TASK DESCRIPTION:
From the entries underneath, give the number of lines holding the word "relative", without any other words.
* * * * *
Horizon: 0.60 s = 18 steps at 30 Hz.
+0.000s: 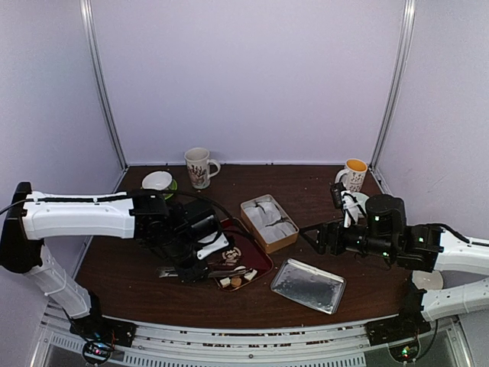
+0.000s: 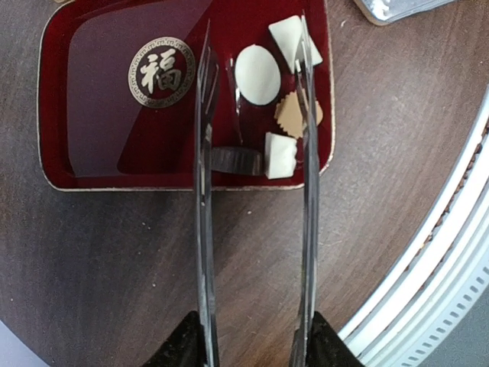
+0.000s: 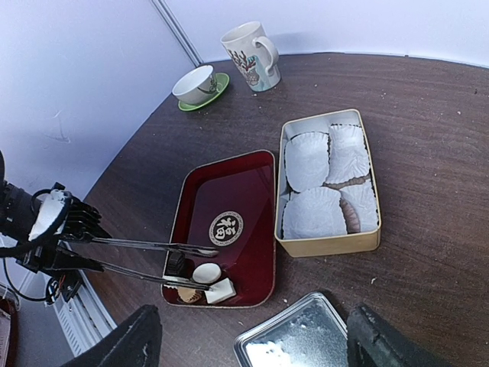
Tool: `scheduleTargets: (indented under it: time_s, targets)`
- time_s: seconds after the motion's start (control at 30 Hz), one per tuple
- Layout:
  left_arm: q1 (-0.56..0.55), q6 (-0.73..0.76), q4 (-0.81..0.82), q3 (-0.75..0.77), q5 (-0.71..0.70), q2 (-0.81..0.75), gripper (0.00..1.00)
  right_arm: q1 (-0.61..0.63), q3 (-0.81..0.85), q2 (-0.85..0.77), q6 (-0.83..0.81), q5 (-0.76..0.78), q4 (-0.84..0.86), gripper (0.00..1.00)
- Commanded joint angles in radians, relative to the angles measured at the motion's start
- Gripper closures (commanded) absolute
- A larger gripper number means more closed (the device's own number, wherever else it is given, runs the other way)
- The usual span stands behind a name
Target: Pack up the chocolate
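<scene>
The chocolate lies in the near right corner of the red tray (image 2: pixel 99 115): a white square (image 2: pixel 290 38), a white round (image 2: pixel 257 74), a brown scalloped piece (image 2: pixel 290 115), a white cube (image 2: pixel 280 155) and a dark piece (image 2: pixel 237 160). My left gripper (image 2: pixel 252 340) is shut on long metal tongs (image 2: pixel 205 229). The tong blades stand apart over the tray, with the white cube and the dark piece between them. The tan tin (image 3: pixel 328 245) with white paper liners stands right of the tray. My right gripper (image 3: pixel 260 352) is open and holds nothing, above the tin's lid (image 3: pixel 298 344).
A patterned mug (image 1: pixel 199 167) and a white cup on a green saucer (image 1: pixel 158 182) stand at the back left. At the back right is a yellow-and-white mug (image 1: pixel 353 174). The silver lid (image 1: pixel 308 285) lies near the front edge. Walls close in three sides.
</scene>
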Motion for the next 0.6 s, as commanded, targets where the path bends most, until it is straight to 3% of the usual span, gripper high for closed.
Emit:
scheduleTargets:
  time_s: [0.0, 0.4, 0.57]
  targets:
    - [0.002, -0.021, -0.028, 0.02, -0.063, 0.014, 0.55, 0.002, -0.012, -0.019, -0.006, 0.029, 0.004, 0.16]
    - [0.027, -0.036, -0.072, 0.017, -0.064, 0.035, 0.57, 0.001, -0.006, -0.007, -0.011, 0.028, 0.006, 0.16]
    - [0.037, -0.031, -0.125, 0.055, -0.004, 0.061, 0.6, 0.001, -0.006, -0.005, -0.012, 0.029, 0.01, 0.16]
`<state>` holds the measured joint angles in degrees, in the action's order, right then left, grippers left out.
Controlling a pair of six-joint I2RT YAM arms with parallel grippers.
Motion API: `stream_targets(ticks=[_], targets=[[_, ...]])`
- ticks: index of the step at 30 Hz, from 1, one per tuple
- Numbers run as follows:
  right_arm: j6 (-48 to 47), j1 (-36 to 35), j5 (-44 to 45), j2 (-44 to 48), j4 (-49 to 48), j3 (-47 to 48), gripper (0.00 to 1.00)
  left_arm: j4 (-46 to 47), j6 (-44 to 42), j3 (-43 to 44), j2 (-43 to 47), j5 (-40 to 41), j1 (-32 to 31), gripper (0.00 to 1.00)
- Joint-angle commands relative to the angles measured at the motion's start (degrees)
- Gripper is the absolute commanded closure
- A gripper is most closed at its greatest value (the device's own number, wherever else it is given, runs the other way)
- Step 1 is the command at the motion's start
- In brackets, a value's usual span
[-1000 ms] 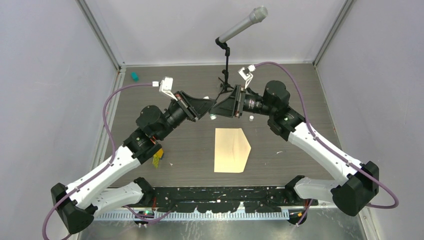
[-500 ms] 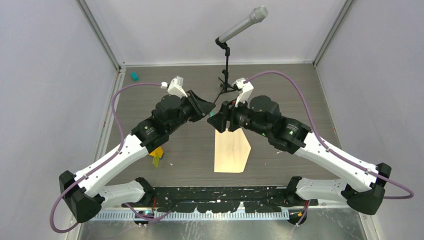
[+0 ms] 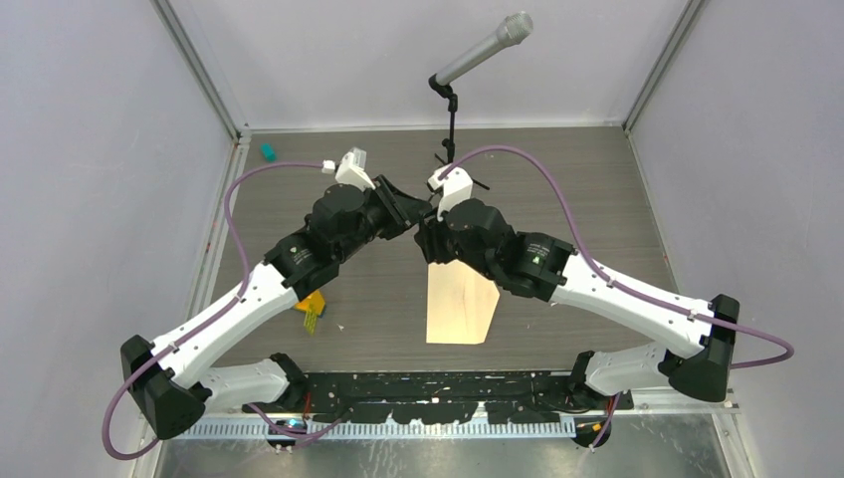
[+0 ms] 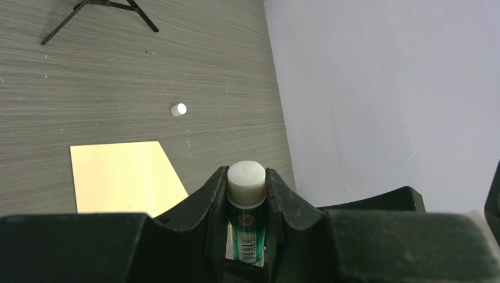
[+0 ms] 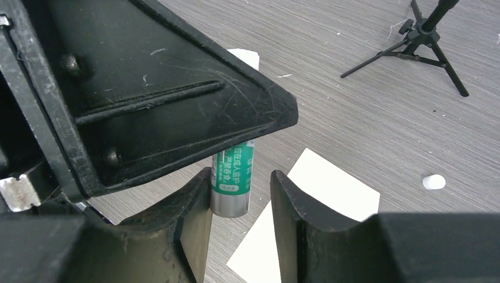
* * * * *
EXERCISE RESULT:
2